Swapping the Bible for the Qur'an: How street comedy challenged religious prejudice

Two Dutch comedians disguised a Bible as a Qur'an.Reuters

It's a great stunt, it really is.

Two Dutch comedians, Sacha Harland and Alexander Spoor, decided that since Muslims in general were increasingly tainted by their association with Islamic State in particular and accused of "following a religion that has no place in our Western culture", they'd put Christianity to the same test.

So they bought a Bible, slipped the dust-jacket from the Qur'an on to it and filmed people's reaction as they read out choice passages about homosexuality, female submissiveness and the penalty of disobedience. These included "If two men sleep with each other they will both have to be killed" (Leviticus 20:13), "If you reject my commands and abhor my laws, you will eat the flesh of your own sons and the flesh of your own daughters" (Leviticus 26:30) and "A woman should learn in quietness and full submission" (1 Timothy 2:11).

Cue outrage: "This sounds ridiculous," one man said. "How could anyone believe in this? That's unbelievable to me," another woman said.

On the other hand: "I think the Bible mostly has a lot of positive things in it," one woman said. "The Bible is a lot less harsh and a bit more peaceful," a man said.

The video was uploaded on Friday and has already had more than a million views. And it's thought-provoking.

They seem to have been motivated by a desire to expose people's prejudices, which they've done very effectively: Christians good, Muslims bad.

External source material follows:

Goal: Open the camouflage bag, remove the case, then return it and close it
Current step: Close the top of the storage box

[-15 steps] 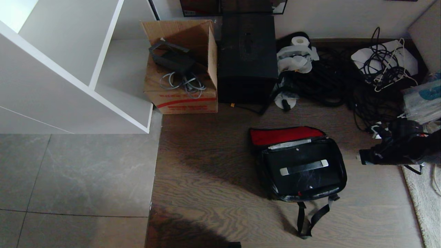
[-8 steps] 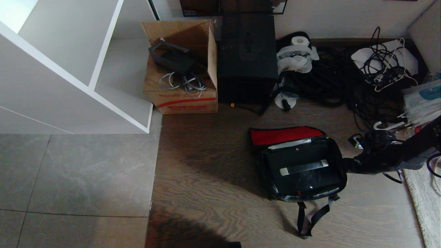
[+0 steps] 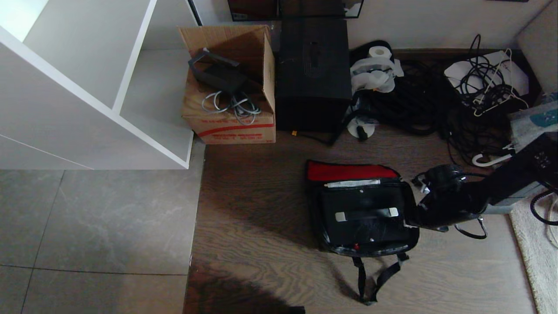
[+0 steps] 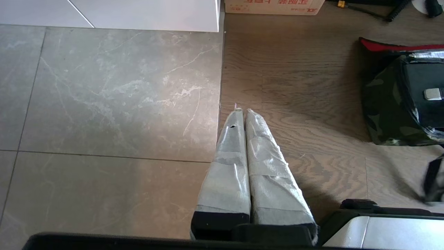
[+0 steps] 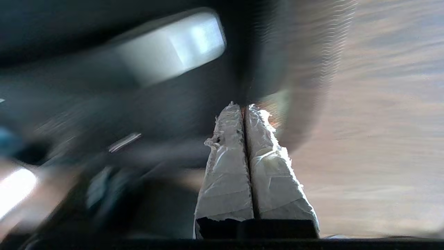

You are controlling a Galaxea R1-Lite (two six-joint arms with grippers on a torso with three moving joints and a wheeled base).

But they've incidentally succeeded in reinforcing a narrative that's increasingly gained traction in recent years: that all religion is bad. The much-criticised report of the Commission on Religion and Belief in Public Life, which argues that Britain's changed religious landscape should be reflected our public life and institutions (even daring to suggest that Thought for the Day should be opened up to atheists) refers to a suspicion among many "that religion is a primary source of all the world's ills".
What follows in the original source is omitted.